I'm a bookish, somewhat introverted 40-year-old woman who has a lot of male friends. But that's all they ever are. More than once I've heard the phrase: "You're not like other women. I can talk to you!" It's meant as a compliment, but it doesn't feel so complimentary when I realize that they would never think of me as a romantic partner. Maybe if I were like other women, they would want to do something more than talk.

How can I get them to see me in a new light? I also get the virgin/whore thing from men -- my demeanor is reserved, but I'm not a virgin or (I don't think) especially prudish. Once I was absent-mindedly singing along to the "Hip Hop Hooray, ho" rap song, and the guy said, "You shouldn't even know what that means." I was 30 years old!

Any ideas on how to be more than a shoulder to cry on?

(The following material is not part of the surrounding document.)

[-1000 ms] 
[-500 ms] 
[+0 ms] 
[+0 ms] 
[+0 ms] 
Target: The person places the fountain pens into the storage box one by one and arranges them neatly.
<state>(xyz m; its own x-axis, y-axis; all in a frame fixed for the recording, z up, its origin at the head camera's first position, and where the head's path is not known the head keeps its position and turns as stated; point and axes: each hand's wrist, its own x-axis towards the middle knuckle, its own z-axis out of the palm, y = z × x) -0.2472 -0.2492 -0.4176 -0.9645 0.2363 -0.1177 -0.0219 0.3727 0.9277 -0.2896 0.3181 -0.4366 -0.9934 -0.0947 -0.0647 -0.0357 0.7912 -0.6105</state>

Old Maid Librarians Need Love Too

Dear Old Maid,

The quickest way to make a man see you in a new light is with candles. If you want him to regard you as a romantic partner, try bringing him up to your apartment and taking your dress off. Take him by the hand, lead him into your bedroom, undress partially yourself, and then undress him, slowly, piece by piece, and put your hands on him and do the things to him that you would like done to yourself. He will see you differently because of what you do with your hands and your mouth. That will change what is in his brain.

I say this because I sense that you are thinking that the way to get a man is to transform yourself into an object of desire and then wait for him to approach you. I would say that is the long way around. Instead of trying to transform yourself into an object of his desire, why not instead come to see the man as an object of your own desire, and advance upon him? Thusly you foment a bloodless coup. Or perhaps there would be a little blood, but not enough to call the police about.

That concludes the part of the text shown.